How to complete this task: Beginning with the first line, please repeat the entries exactly and end on the line that contains "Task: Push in".

[Data extracted from a collection]
-------------------------
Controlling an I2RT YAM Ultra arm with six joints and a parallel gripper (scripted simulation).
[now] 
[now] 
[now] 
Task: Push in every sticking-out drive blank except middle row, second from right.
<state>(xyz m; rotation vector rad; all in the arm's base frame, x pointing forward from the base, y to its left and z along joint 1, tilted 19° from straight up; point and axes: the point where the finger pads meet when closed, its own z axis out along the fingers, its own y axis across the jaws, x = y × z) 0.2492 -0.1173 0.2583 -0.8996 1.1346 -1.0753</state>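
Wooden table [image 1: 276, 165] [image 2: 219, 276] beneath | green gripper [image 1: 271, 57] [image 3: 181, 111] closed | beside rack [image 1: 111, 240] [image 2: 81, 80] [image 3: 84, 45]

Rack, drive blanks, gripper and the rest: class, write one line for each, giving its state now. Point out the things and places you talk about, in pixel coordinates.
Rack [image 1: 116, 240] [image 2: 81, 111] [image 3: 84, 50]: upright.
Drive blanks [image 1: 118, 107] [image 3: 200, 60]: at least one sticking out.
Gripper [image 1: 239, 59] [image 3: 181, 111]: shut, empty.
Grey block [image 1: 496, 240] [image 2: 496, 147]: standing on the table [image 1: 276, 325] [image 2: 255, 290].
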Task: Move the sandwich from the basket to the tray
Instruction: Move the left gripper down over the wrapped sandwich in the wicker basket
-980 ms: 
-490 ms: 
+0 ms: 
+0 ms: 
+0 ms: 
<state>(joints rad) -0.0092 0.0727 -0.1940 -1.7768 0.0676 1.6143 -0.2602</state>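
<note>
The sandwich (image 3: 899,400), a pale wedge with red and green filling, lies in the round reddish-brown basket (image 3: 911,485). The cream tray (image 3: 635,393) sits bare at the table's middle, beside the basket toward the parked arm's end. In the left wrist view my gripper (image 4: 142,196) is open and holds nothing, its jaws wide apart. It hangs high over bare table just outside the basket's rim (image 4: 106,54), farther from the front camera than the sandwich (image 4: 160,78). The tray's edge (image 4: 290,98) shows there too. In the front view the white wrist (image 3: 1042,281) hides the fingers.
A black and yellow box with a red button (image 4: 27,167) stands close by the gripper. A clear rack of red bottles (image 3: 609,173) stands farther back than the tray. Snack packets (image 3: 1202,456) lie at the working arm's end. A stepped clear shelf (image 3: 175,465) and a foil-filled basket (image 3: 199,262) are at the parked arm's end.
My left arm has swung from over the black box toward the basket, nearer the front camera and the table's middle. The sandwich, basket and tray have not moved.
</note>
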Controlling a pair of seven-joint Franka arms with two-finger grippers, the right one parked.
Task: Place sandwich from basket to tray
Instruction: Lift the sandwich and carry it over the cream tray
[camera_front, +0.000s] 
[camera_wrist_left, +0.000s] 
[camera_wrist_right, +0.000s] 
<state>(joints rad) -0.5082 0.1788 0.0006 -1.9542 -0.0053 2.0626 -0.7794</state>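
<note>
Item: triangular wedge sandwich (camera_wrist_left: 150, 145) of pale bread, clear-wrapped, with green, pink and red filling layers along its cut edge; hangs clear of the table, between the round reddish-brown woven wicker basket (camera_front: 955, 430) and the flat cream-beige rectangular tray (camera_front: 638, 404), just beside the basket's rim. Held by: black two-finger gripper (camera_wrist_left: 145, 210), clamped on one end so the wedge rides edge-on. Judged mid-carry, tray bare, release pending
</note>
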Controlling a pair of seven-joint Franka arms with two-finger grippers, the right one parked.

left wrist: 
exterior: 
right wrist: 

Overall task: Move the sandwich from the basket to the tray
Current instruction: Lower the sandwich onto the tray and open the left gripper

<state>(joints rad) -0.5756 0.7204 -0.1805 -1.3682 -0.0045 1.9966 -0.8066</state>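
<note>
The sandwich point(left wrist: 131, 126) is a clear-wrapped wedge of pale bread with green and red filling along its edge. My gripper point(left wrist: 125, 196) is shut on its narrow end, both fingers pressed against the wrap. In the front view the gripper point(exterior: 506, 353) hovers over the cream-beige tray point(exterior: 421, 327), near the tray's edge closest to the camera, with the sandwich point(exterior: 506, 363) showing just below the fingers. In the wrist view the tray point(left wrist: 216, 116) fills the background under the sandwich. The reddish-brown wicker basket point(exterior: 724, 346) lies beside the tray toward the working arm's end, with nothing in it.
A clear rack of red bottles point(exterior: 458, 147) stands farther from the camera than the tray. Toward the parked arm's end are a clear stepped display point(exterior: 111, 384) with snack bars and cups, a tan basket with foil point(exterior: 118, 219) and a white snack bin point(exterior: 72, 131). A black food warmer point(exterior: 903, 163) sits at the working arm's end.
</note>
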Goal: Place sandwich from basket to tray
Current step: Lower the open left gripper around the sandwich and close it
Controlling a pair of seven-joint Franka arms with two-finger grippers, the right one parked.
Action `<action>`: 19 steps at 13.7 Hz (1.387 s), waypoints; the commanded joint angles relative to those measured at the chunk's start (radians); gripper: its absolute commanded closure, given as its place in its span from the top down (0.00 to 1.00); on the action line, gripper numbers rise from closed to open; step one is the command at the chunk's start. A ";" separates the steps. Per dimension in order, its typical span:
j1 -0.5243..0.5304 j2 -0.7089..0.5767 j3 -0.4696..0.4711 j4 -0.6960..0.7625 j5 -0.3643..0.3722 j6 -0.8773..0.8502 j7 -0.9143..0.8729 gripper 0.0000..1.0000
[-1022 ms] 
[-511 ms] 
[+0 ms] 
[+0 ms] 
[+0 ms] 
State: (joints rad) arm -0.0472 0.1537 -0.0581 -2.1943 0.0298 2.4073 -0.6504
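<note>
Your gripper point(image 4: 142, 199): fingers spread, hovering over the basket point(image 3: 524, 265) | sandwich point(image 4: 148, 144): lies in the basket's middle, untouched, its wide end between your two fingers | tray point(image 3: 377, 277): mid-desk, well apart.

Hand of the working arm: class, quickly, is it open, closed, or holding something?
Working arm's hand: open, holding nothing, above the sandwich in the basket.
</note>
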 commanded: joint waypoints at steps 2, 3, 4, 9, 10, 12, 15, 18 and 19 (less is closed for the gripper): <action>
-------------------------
Output:
Controlling an I2RT YAM Ultra arm with six joints and a parallel gripper (scripted simulation).
[now] 
[now] 
[now] 
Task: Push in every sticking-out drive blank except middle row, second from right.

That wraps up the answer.